Water is added to 4.267 grams of UF6. The only products are 3.730 grams of a solid containing only uranium, oxygen and fluorine and 0.970 gram of gas. The gas is 95.0% flourine, and the remainder is hydrogen. From data determine the empirical formula of the gas.

What fraction of the fluorine of the original compound is in the solid and what fraction in the gas after the reaction?
What is the formula of the solid product?
Write a balance equation for the reaction between UF6 and H2O. Assume that the empirical formula of the gas is the true formula

Part 1.

Take a 100 g sample which will give you 95 g F and 1 g H.
Convert to moles.
95/atomic mass F = 95/19 = 5
5/atomic mass H = 5/1 = 5
So the ratio is 1:1 and the formula is HF.

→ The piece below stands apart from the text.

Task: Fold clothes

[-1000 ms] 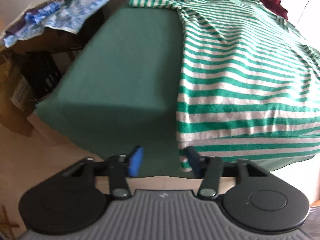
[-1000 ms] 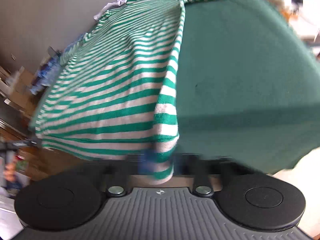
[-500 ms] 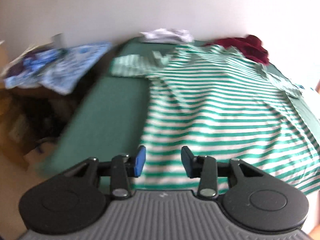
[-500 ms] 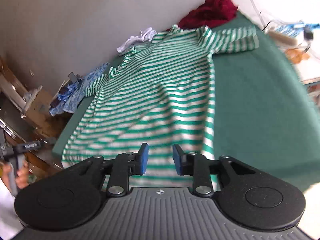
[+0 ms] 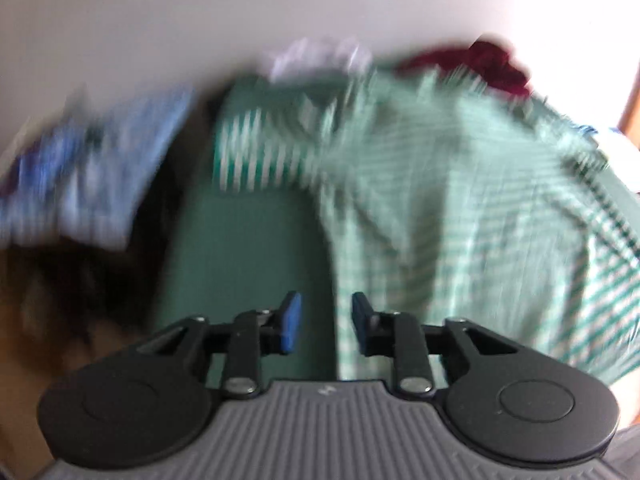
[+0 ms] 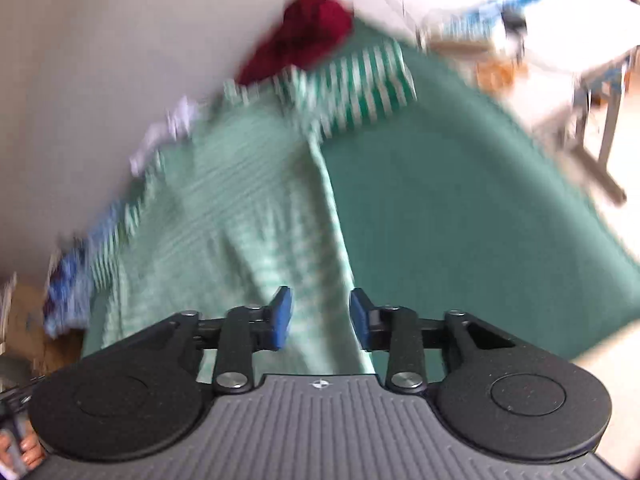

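Green cloth covers the table (image 5: 248,272) set against a pale wall (image 5: 280,8), where a green-and-white striped shirt (image 5: 460,208) lies spread flat, its sleeves out to either side near the far edge. Both views are blurred. At the near edge of the shirt, the left gripper (image 5: 325,323) hangs above its side seam, jaws opening with nothing between them. The right gripper (image 6: 319,318) hangs over the opposite seam, jaws likewise opening and empty. A dark red garment (image 6: 308,36) and a white garment (image 5: 320,58) sit at the table's far end; blue patterned fabric (image 5: 88,176) lies off to one side.
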The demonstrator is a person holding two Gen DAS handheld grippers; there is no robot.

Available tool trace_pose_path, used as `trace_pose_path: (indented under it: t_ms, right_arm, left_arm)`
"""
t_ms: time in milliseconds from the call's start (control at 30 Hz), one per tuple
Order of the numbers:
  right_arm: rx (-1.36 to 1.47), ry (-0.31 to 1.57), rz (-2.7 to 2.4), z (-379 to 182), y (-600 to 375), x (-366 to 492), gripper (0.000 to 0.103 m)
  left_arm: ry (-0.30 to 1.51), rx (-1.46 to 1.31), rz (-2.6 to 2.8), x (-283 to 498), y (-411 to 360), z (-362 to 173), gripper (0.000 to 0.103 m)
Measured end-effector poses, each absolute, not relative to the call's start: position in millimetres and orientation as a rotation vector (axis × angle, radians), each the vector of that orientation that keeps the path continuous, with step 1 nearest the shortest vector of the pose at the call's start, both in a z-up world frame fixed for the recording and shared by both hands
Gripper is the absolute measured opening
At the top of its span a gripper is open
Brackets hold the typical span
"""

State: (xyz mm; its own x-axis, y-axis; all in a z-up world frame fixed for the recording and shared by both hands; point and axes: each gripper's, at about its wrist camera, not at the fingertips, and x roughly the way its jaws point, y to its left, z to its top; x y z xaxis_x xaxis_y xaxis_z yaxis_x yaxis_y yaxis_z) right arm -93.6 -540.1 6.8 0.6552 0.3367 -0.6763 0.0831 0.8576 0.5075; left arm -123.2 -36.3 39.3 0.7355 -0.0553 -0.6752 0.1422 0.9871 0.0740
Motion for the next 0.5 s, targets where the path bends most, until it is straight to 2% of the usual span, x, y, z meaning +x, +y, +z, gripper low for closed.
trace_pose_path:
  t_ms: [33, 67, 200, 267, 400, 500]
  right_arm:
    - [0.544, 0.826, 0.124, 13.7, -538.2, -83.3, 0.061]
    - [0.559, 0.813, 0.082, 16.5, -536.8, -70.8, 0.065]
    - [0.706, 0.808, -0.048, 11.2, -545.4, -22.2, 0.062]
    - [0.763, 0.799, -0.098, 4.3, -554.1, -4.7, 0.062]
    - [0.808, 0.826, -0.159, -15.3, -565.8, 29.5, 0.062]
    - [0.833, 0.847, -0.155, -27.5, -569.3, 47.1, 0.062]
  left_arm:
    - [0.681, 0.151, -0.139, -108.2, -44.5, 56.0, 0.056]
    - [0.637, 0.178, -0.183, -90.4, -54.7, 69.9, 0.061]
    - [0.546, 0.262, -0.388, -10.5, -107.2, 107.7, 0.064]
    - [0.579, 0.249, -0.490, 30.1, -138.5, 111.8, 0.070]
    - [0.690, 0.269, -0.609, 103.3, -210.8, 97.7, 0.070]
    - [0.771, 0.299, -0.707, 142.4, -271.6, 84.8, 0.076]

part 2. How much F do you have total (in UF6)? Convert 4.267 g UF6 to moles.
4.267/molar mass UF6. Convert that to moles F (multiply by 6), then convert moles F to grams F (multiply by atomic mass F). I get something like 1.4 but you should do it more accurately. Some of the F will be in the solid compound and some in the HF. How many grams in the HF. HF has a mass of 0.97, it has a 95% F; therefore, g F in HF is 0.97 x 0.95 = 0.9 (again you do it more accurately. Subtract from the 1.4 to determine amount F in the solid (about 0.5 or so). Then % in gas (HF) is (0.9/1.4)*100 = ??
% in solid is 100% - % in HF = ??

part 3.
I don't how you have been taught to do these but I do them, probably a little unconventional, this way.
moles UF6 = 4.267/352.02 = 0.010.012 or so. So 0.012 moles UOxFy will be formed. moles = grams/molar mass. You know moles and grams, solve for molar mass. I get something like 308. Subract 238 for U to leave 70. Subtract 1F and 1 O to leave 70-19-16 = 35. That looks like another O and another F (16+19) would do it so the formula should be UO2F2.
Part 4.
Use the percent you found in part 2 to help answer this, although you really don't need that. If you write
UF4 + H2O ==> UO2F2 + HF it's easy enough to balance as is. The percents, if you wish to use them, tells you that the HF is twice the F that is in UO2F2.

Saved my grade, you are a legend

tysm

To determine the empirical formula of the gas, we need to determine the moles of uranium, oxygen, and fluorine in the solid and gas products.

1. Determine moles of uranium:
Molar mass of uranium (U) = 238.02 g/mol
Moles of uranium in solid = 3.730 g / 238.02 g/mol

2. Determine moles of oxygen:
Oxygen is present in the solid product, but we don't have the exact amount. However, we can assume that the remaining mass after subtracting the mass of uranium and fluorine is due to oxygen.
Mass of oxygen in solid = (3.730 g - mass of uranium) = (3.730 g - (moles of uranium * molar mass of uranium))
Moles of oxygen in solid = (3.730 g - (moles of uranium * molar mass of uranium)) / 16.00 g/mol

3. Determine moles of fluorine:
Molar mass of fluorine (F) = 18.99 g/mol
Moles of fluorine in gas = 0.970 g * 0.950 (95.0% fluorine) / 18.99 g/mol

Now that we have the moles of each element, we need to find the ratios to determine the empirical formula.

4. Divide the moles of each element by the smallest number of moles obtained from above steps.
5. Round the ratios to the nearest whole number (or simplify if necessary).
6. Write the empirical formula using the ratios obtained.

To determine the fraction of fluorine in the solid and gas:

1. Calculate the moles of fluorine in the original UF6 compound:
Molar mass of UF6 = 238.02 g/mol (molar mass of uranium) + 6 * 18.99 g/mol (molar mass of fluorine)
Moles of fluorine in original compound = 4.267 g / (238.02 g/mol + 6 * 18.99 g/mol)

2. Calculate the fraction of fluorine in the solid:
Moles of fluorine in solid / Moles of fluorine in original compound

3. Calculate the fraction of fluorine in the gas:
Moles of fluorine in gas / Moles of fluorine in original compound

The formula of the solid product can be determined by analyzing the ratios obtained in the empirical formula calculations above. Once we have the empirical formula of the gas, we can write a balanced equation for the reaction between UF6 and H2O.